◆ **What the exercise asks**
Return the whole listing, line for line, without the pictures in it.
══ Available data ══
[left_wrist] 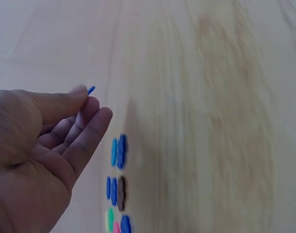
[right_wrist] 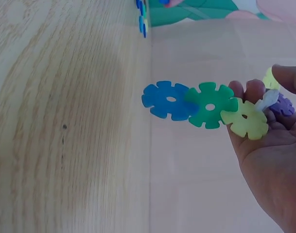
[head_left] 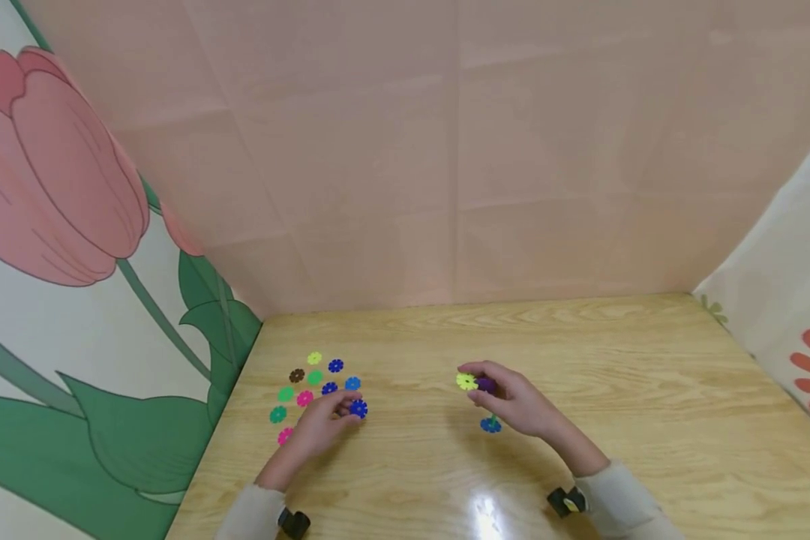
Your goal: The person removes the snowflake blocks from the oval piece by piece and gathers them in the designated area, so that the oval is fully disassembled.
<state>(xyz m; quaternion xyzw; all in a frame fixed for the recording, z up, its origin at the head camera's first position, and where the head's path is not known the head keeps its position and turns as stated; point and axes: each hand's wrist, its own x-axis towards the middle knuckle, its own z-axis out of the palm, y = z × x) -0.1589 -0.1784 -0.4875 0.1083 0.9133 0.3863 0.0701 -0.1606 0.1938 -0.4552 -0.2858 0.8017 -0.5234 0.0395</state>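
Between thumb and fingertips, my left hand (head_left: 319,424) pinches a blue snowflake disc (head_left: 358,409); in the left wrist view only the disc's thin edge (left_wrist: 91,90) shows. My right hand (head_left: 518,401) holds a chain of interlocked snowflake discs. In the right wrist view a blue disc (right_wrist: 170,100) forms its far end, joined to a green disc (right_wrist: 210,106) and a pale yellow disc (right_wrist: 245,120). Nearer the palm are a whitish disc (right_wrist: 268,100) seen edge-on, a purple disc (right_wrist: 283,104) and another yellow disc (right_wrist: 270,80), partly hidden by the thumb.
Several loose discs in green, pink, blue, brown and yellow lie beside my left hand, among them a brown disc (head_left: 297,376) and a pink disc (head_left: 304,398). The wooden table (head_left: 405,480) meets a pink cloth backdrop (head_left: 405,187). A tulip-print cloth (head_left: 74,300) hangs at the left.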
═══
◆ **Written answer**
[left_wrist] 
[right_wrist] 
[head_left] 
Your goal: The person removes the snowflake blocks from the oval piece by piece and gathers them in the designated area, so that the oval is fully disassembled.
<state>(xyz m; quaternion xyzw; all in a frame fixed for the recording, z up, its origin at the head camera's first position, and where the head's path is not known the head keeps its position and turns as stated; point and axes: each hand's wrist, its own x-axis towards the middle knuckle, its own z-axis out of the palm, y = z × x) -0.1589 -0.1784 -0.4875 0.1083 0.9133 0.3863 0.0701 -0.1606 0.1938 -0.4552 -0.2858 0.8017 -0.5234 0.0395</state>
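Between thumb and fingertips, my left hand (head_left: 319,424) pinches a blue snowflake disc (head_left: 358,409); in the left wrist view only the disc's thin edge (left_wrist: 91,90) shows. My right hand (head_left: 518,401) holds a chain of interlocked snowflake discs. In the right wrist view a blue disc (right_wrist: 170,100) forms its far end, joined to a green disc (right_wrist: 210,106) and a pale yellow disc (right_wrist: 245,120). Nearer the palm are a whitish disc (right_wrist: 268,100) seen edge-on, a purple disc (right_wrist: 283,104) and another yellow disc (right_wrist: 270,80), partly hidden by the thumb.
Several loose discs in green, pink, blue, brown and yellow lie beside my left hand, among them a brown disc (head_left: 297,376) and a pink disc (head_left: 304,398). The wooden table (head_left: 405,480) meets a pink cloth backdrop (head_left: 405,187). A tulip-print cloth (head_left: 74,300) hangs at the left.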

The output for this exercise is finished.